### About this task
Looking at the listing below, work out the number of lines where the string "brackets" shows up, and give that number only.

### Source material

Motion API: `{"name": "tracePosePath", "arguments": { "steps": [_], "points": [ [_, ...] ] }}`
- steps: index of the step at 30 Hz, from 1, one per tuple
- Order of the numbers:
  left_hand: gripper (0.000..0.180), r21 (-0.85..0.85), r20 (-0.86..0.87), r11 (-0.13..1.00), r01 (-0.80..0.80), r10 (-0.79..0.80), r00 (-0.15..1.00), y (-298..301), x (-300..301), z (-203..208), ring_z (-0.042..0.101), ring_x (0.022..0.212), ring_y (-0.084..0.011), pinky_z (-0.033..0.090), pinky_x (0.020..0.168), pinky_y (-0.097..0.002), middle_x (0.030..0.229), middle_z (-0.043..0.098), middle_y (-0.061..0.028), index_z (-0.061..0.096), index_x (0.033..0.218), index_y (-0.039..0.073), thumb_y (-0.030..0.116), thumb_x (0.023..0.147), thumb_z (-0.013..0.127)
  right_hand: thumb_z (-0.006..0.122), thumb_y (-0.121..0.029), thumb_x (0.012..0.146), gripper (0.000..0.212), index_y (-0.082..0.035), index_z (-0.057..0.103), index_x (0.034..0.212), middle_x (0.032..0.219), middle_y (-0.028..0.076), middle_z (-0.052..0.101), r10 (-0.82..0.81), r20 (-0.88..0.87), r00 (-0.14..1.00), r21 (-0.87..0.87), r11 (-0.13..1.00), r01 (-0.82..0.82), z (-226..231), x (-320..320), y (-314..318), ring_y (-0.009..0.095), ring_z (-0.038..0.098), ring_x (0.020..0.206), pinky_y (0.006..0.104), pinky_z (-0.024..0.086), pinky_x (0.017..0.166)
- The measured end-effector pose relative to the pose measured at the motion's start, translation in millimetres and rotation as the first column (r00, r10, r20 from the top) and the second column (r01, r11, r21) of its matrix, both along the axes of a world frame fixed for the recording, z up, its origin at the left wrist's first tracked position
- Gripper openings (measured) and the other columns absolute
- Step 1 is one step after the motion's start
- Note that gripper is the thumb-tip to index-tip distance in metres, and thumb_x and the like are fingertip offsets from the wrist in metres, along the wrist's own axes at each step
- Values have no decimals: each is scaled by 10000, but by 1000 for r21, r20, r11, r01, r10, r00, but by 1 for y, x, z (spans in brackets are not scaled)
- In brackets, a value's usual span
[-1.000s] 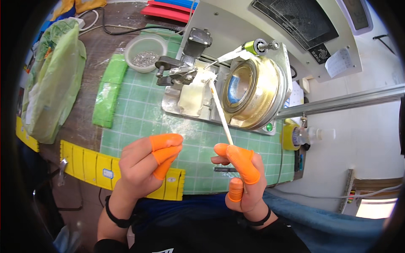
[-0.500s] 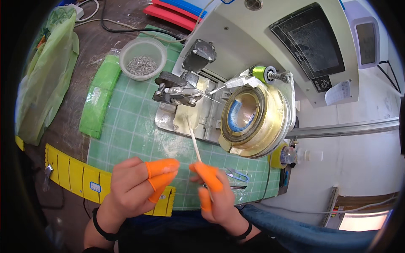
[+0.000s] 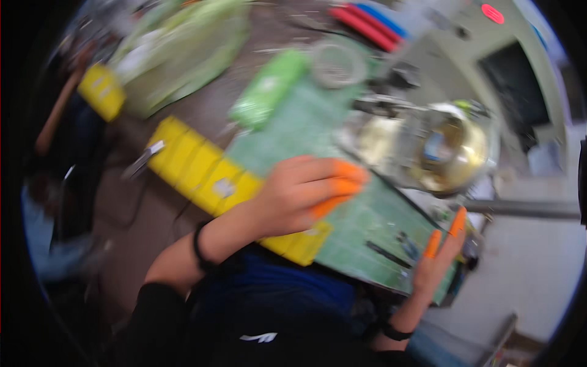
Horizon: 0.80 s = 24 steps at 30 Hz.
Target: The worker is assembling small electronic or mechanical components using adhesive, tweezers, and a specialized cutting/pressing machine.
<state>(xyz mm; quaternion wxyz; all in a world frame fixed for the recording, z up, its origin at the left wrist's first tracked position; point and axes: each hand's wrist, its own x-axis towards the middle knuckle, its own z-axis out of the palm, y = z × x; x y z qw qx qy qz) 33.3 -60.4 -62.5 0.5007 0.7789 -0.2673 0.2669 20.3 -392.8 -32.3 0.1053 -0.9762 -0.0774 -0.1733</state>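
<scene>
The picture is smeared by motion. My left hand [image 3: 302, 197], with orange finger cots on its fingertips, is held over the green cutting mat [image 3: 367, 223]. Its fingertips are pressed together, and whatever may be between them cannot be made out. Farther right, my right hand [image 3: 435, 263] has its fingers stretched apart near the mat's right edge; no object shows in it. Beside that hand lie a dark slim tool [image 3: 389, 254] and small blurred snips [image 3: 408, 246]. Beyond the hands stands a machine with a round brass-coloured drum [image 3: 474, 153].
A yellow slotted strip [image 3: 195, 166] lies along the table's near edge. Behind it are a green wrapped bundle [image 3: 269, 88], a round tub [image 3: 338, 65] and a pale green plastic bag [image 3: 195, 52]. At the far left another person's arm [image 3: 56, 119] shows near a yellow piece [image 3: 101, 92].
The view has swung left, so the table stuff sits farther right. My right hand has moved away from my left and opened; the white stick it held is no longer visible.
</scene>
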Motion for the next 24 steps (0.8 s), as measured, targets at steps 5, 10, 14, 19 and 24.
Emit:
{"name": "tracePosePath", "arguments": {
  "steps": [5, 10, 14, 19, 24],
  "points": [
    [134, -65, 30, 997, 35, -33, 999, -12, -9, 38, 681, 1049, -240, 499, 906, -335, 1096, 733, -31, 728, 987, 79, 55, 864, 775, 418, -224, 1106, 516, -10, 389, 1575, 1634, 180, 387, 48, -63, 997, 66, 997, -44, -3, -10, -41, 382, 346, 1503, 476, 235, 1246],
    [140, -736, 21, 594, 326, -461, 887, -9, 39, 75, 686, 1086, -197, 489, 989, -328, 1088, 726, -51, 704, 1083, 37, 151, 1006, 675, 354, -240, 1135, 461, -13, 461, 1522, 1521, 141, 519, -9, 98, 995, 681, 730, -60, -19, -17, -61, 292, 559, 1331, 391, 446, 1089],
    [177, -885, 94, 363, 292, -475, 875, 13, 98, 59, 691, 1004, -159, 518, 941, -314, 1088, 720, -54, 703, 1110, 32, 180, 1026, 656, 379, -250, 1140, 439, 16, 496, 1469, 1369, 146, 619, -90, 2, 996, 830, 556, 48, -56, -19, -94, 206, 674, 976, 333, 514, 872],
    [155, -689, -347, 722, -59, -258, 902, 45, 112, 16, 654, 932, -86, 522, 857, -273, 1024, 725, -22, 716, 1084, 68, 201, 1016, 675, 403, -257, 1135, 418, -10, 557, 1436, 1215, 136, 674, -57, -68, 996, 823, 561, 88, -83, -16, -92, 152, 624, 876, 289, 504, 820],
    [132, -623, -201, 782, 8, -169, 965, 14, 133, -10, 635, 963, -89, 517, 880, -280, 993, 699, 2, 683, 1079, 63, 157, 989, 708, 431, -281, 1126, 447, 58, 601, 1362, 1168, 211, 690, -160, -116, 980, 747, 636, 192, -56, -26, -89, 272, 686, 953, 364, 567, 793]
  ]
}}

### Output for this task
2